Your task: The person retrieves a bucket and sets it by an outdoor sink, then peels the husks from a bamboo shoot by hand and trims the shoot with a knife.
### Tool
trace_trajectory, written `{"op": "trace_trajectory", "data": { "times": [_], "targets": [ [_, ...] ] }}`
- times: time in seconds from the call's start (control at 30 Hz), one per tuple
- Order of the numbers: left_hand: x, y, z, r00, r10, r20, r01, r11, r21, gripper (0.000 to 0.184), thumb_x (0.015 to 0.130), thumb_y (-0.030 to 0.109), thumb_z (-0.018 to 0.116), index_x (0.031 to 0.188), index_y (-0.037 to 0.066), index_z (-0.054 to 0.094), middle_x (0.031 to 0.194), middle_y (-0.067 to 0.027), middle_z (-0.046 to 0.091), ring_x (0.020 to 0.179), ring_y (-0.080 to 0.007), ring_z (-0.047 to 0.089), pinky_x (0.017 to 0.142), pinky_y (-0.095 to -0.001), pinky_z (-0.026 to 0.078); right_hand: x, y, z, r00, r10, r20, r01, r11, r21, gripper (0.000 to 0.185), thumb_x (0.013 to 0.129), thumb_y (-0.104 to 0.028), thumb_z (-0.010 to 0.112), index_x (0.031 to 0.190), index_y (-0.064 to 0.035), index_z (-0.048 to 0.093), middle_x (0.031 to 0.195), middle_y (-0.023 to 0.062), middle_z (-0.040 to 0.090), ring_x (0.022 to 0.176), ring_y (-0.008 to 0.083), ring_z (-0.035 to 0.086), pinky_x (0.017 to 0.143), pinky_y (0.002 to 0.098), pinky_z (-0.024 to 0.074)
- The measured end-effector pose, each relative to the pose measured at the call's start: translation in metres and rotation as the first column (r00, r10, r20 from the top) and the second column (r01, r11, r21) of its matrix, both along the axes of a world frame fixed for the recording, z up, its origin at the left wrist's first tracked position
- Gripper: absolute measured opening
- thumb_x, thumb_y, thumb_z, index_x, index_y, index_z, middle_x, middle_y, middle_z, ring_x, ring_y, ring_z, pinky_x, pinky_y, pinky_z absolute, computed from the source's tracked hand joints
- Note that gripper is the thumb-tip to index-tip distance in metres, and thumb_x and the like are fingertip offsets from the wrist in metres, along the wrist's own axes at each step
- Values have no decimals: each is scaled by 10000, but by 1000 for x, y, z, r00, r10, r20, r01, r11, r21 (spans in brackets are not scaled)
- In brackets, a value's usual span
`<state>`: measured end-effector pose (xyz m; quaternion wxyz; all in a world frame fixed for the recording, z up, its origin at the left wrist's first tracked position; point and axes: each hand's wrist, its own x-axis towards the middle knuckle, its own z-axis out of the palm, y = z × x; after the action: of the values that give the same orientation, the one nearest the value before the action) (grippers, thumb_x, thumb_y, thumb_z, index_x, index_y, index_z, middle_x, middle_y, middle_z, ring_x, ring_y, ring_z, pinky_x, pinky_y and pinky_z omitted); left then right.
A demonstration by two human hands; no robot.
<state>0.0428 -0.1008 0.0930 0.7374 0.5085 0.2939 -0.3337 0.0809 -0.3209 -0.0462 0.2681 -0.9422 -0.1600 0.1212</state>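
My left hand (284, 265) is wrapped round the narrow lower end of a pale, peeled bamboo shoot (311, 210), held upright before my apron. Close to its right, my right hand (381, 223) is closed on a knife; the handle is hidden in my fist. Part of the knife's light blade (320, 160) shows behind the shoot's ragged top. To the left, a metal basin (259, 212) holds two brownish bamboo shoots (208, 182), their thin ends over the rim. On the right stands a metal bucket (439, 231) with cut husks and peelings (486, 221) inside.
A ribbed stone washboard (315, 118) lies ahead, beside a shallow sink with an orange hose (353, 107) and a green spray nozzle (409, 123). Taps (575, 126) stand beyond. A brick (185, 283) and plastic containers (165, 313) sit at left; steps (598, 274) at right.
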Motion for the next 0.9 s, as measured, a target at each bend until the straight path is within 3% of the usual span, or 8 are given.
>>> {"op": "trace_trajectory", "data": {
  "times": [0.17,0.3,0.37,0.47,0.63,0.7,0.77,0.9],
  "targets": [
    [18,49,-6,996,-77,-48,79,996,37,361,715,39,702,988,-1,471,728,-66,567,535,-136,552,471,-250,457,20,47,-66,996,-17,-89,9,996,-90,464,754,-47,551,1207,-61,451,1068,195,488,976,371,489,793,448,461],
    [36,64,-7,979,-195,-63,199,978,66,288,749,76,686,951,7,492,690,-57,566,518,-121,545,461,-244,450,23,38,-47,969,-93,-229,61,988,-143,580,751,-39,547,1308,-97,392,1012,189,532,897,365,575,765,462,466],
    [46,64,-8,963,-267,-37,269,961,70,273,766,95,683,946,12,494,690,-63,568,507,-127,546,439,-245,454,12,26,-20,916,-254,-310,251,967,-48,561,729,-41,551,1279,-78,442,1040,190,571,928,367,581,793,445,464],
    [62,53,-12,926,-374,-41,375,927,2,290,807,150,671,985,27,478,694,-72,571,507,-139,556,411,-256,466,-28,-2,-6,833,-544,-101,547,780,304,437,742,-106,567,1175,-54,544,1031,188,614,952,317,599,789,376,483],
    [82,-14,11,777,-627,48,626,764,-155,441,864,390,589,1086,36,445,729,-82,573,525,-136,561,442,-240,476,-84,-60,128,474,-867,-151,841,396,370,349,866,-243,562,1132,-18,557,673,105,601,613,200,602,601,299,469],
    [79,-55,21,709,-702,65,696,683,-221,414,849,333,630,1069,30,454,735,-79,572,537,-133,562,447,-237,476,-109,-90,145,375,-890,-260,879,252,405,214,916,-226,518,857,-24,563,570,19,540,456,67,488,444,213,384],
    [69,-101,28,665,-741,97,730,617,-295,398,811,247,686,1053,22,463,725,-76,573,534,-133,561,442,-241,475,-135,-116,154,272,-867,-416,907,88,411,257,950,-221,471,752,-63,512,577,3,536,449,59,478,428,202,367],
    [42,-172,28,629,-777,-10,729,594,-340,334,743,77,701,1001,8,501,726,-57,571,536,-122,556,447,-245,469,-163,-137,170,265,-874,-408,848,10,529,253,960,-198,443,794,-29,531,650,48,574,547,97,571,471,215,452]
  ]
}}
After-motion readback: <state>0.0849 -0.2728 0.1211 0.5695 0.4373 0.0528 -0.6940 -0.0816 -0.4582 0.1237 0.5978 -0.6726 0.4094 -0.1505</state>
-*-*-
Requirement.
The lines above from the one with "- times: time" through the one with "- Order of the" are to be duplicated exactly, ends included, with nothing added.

Exercise output.
- times: time in seconds from the call's start (control at 30 Hz), one per tuple
- Order of the numbers: left_hand: x, y, z, r00, r10, r20, r01, r11, r21, gripper (0.000 to 0.184), thumb_x (0.015 to 0.130), thumb_y (-0.030 to 0.109), thumb_z (-0.018 to 0.116), index_x (0.031 to 0.188), index_y (-0.037 to 0.066), index_z (-0.054 to 0.094), middle_x (0.031 to 0.194), middle_y (-0.067 to 0.027), middle_z (-0.046 to 0.091), ring_x (0.020 to 0.179), ring_y (-0.080 to 0.007), ring_z (-0.047 to 0.089), pinky_x (0.017 to 0.142), pinky_y (-0.095 to -0.001), pinky_z (-0.026 to 0.078); right_hand: x, y, z, r00, r10, r20, r01, r11, r21, gripper (0.000 to 0.185), thumb_x (0.013 to 0.129), thumb_y (-0.104 to 0.028), thumb_z (-0.010 to 0.112), index_x (0.031 to 0.190), index_y (-0.064 to 0.035), index_z (-0.048 to 0.093), middle_x (0.031 to 0.195), middle_y (-0.023 to 0.062), middle_z (-0.040 to 0.090), ring_x (0.022 to 0.176), ring_y (-0.008 to 0.083), ring_z (-0.035 to 0.086), pinky_x (0.017 to 0.143), pinky_y (0.002 to 0.098), pinky_z (-0.024 to 0.074)

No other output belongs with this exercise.